### Assignment
From the line below that contains "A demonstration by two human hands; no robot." to the line that contains "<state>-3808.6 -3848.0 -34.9", repeat every line exactly, both ends included, and nothing else.

### Provided data ###

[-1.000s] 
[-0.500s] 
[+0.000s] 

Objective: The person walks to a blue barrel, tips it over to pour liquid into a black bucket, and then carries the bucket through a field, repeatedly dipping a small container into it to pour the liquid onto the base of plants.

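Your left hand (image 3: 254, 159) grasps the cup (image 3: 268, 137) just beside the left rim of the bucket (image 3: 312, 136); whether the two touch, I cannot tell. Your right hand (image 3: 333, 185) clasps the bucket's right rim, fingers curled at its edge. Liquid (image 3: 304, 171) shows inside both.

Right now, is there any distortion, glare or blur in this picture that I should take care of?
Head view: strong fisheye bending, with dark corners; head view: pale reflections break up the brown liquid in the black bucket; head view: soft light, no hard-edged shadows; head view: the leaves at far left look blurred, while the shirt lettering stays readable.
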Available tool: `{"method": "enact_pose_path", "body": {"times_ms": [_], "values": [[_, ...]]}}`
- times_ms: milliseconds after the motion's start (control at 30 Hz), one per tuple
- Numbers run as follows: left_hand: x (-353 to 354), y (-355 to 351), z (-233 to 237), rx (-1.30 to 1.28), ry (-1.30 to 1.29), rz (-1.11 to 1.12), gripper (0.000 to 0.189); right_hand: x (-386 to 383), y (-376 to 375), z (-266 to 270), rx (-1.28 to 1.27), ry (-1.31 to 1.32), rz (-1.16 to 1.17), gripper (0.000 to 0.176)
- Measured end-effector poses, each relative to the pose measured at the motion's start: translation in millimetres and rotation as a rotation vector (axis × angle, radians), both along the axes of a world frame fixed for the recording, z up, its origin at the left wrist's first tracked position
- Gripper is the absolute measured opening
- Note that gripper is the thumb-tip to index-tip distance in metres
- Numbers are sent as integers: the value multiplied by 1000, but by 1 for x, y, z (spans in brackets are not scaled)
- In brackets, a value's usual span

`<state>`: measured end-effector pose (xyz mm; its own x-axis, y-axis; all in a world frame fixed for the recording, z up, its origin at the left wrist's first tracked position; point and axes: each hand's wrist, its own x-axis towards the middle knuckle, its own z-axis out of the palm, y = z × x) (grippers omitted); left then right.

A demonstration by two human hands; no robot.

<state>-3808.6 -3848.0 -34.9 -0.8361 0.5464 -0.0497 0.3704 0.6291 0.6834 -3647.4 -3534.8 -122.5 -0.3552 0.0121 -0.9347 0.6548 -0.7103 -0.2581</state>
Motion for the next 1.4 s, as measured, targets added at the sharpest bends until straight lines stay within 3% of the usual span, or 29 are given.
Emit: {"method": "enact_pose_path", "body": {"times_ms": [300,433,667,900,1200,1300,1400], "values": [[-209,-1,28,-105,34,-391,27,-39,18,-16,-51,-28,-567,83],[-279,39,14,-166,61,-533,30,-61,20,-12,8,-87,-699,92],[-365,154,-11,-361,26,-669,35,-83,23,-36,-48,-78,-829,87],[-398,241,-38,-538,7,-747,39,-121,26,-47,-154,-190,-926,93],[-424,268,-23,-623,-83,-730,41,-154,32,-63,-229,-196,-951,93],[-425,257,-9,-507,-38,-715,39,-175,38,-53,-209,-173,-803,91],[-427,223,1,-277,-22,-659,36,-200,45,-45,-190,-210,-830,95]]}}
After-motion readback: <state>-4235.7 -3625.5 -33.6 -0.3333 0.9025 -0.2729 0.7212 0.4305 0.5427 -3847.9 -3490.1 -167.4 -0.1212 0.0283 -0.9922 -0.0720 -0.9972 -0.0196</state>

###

### Task result
A demonstration by two human hands; no robot.

<state>-3808.6 -3848.0 -34.9 -0.8361 0.5464 -0.0497 0.3704 0.6291 0.6834 -3647.4 -3534.8 -122.5 -0.3552 0.0121 -0.9347 0.6548 -0.7103 -0.2581</state>

Nothing else belongs in this answer.